Content starts

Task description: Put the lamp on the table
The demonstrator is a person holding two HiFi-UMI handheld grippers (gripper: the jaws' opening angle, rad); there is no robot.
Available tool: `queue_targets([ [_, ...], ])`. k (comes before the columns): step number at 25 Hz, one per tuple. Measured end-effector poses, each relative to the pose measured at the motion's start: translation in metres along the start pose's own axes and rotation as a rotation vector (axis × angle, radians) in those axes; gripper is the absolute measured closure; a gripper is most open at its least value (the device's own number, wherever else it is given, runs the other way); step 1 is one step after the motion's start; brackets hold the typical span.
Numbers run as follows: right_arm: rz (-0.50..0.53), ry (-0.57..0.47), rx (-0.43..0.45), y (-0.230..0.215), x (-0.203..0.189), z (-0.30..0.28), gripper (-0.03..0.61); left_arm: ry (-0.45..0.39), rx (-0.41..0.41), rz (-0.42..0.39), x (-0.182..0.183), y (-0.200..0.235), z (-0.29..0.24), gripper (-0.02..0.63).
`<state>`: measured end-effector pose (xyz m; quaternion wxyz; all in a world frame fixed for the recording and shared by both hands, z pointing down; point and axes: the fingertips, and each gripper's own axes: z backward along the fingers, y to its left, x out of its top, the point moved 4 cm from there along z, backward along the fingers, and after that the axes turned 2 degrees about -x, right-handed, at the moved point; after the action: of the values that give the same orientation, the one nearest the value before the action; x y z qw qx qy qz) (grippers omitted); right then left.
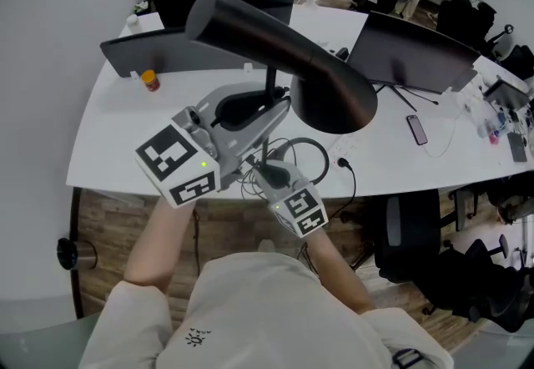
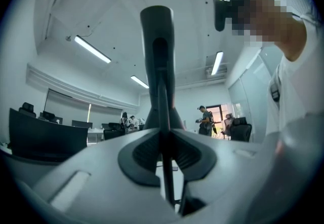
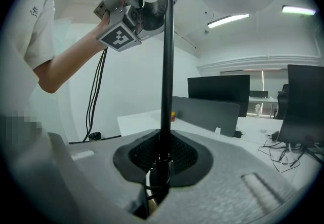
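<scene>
I hold the lamp (image 1: 284,50) up in the air with both grippers, and each one is shut tight on its thin pole (image 3: 166,66). My left gripper (image 1: 271,102) pinches the pole high up, just under the big dark shade (image 1: 334,96). My right gripper (image 1: 265,165) pinches it lower down, right below my left one. The table (image 1: 108,133) is in front of both grippers and lower than them. I cannot see how far down the lamp goes, because my grippers hide that part. A few things could go wrong from here. The pole is thin and looks smooth, so it could slip down or spin between my pads. The shade is big and sits above both grips, so I think the lamp is top-heavy and could tip to one side if one grip gets loose. The cord (image 1: 324,155) hangs in loops just under my right gripper, and it could catch on the table edge and tug the lamp crooked. A dark screen (image 1: 417,54) stands just past the shade, so a push too far forward could bump it. If I set the lamp down too near the edge below my grippers, it could fall off.
</scene>
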<state>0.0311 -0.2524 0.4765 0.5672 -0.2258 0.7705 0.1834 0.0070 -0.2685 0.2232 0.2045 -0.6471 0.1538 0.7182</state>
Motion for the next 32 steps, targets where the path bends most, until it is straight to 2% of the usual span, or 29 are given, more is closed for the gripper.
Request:
queue_targets([
  [7,-0.008,0.008,0.009,-0.021,-0.012,-0.002,0.534,0.014,0.005,0.003,-0.014,0.007,-0.022,0.572],
  [15,-0.020,0.015,-0.013,-0.033,-0.015,-0.023,0.534,0.034,-0.034,0.001,-0.024,0.024,-0.028,0.575],
  [24,-0.058,0.004,-0.095,-0.072,-0.020,-0.059,0.534,0.058,-0.109,0.017,-0.040,0.069,-0.049,0.575],
  [32,-0.092,0.044,-0.145,-0.125,-0.033,-0.112,0.534,0.095,-0.170,0.026,-0.074,0.127,-0.074,0.577],
])
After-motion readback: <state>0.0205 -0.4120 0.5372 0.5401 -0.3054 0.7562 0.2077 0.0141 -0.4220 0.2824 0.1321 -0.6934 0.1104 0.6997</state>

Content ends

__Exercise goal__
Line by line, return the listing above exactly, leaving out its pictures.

__Completed task__
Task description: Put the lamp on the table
The demonstrator is a person holding two HiFi-UMI handheld grippers (gripper: the jaws' opening angle, rad); there is no robot.
Available tool: `queue_targets([ [_, ...], ])`. k (comes before the columns): step number at 25 Hz, one per tuple. Measured end-effector poses, each relative to the pose measured at the motion's start: translation in metres along the start pose's own axes and rotation as a rotation vector (axis × angle, radians) in those axes; gripper is the absolute measured closure; a gripper is most open at its least value (the device's own number, wherever else it is given, runs the other way); step 1 is one step after the motion's start; brackets hold the typical span.
Numbers run as follows: right_arm: rz (-0.50..0.53), ry (-0.57..0.47), rx (-0.43..0.45), y (-0.230..0.215), x (-0.203..0.189), z (-0.30..0.28), gripper (-0.03..0.61); left_arm: ry (-0.45..0.39), rx (-0.41..0.41), rz (-0.42..0.39), x (-0.182..0.183), y (-0.200..0.235), z (-0.29..0.24), gripper (-0.02..0.63).
`<state>`: measured end-effector pose (xyz m; quaternion wxyz; all in a world frame fixed for the recording and shared by both hands, z pointing down; point and axes: the fingertips, and each gripper's own axes: z backward along the fingers, y to its left, x out of its top, the point moved 4 cm from there along z, backward along the fingers, and after that the axes turned 2 degrees about -x, right-handed, at the moved point; after the action: of the values that give the same orientation, the one nearest the value before the action; x y z qw qx qy qz) (grippers omitted); right then left.
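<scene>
I hold the lamp (image 1: 284,50) up in the air with both grippers, and each one is shut tight on its thin pole (image 3: 166,66). My left gripper (image 1: 271,102) pinches the pole high up, just under the big dark shade (image 1: 334,96). My right gripper (image 1: 265,165) pinches it lower down, right below my left one. The table (image 1: 108,133) is in front of both grippers and lower than them. I cannot see how far down the lamp goes, because my grippers hide that part. A few things could go wrong from here. The pole is thin and looks smooth, so it could slip down or spin between my pads. The shade is big and sits above both grips, so I think the lamp is top-heavy and could tip to one side if one grip gets loose. The cord (image 1: 324,155) hangs in loops just under my right gripper, and it could catch on the table edge and tug the lamp crooked. A dark screen (image 1: 417,54) stands just past the shade, so a push too far forward could bump it. If I set the lamp down too near the edge below my grippers, it could fall off.
</scene>
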<state>0.0311 -0.2524 0.4765 0.5672 -0.2258 0.7705 0.1834 0.0070 -0.2685 0.2232 0.2045 -0.6471 0.1538 0.7182</state>
Motion for the next 32 steps, targets where the path bends most, until it is straight to 2% of the usual span, or 29 are given, more is closed for the gripper.
Request:
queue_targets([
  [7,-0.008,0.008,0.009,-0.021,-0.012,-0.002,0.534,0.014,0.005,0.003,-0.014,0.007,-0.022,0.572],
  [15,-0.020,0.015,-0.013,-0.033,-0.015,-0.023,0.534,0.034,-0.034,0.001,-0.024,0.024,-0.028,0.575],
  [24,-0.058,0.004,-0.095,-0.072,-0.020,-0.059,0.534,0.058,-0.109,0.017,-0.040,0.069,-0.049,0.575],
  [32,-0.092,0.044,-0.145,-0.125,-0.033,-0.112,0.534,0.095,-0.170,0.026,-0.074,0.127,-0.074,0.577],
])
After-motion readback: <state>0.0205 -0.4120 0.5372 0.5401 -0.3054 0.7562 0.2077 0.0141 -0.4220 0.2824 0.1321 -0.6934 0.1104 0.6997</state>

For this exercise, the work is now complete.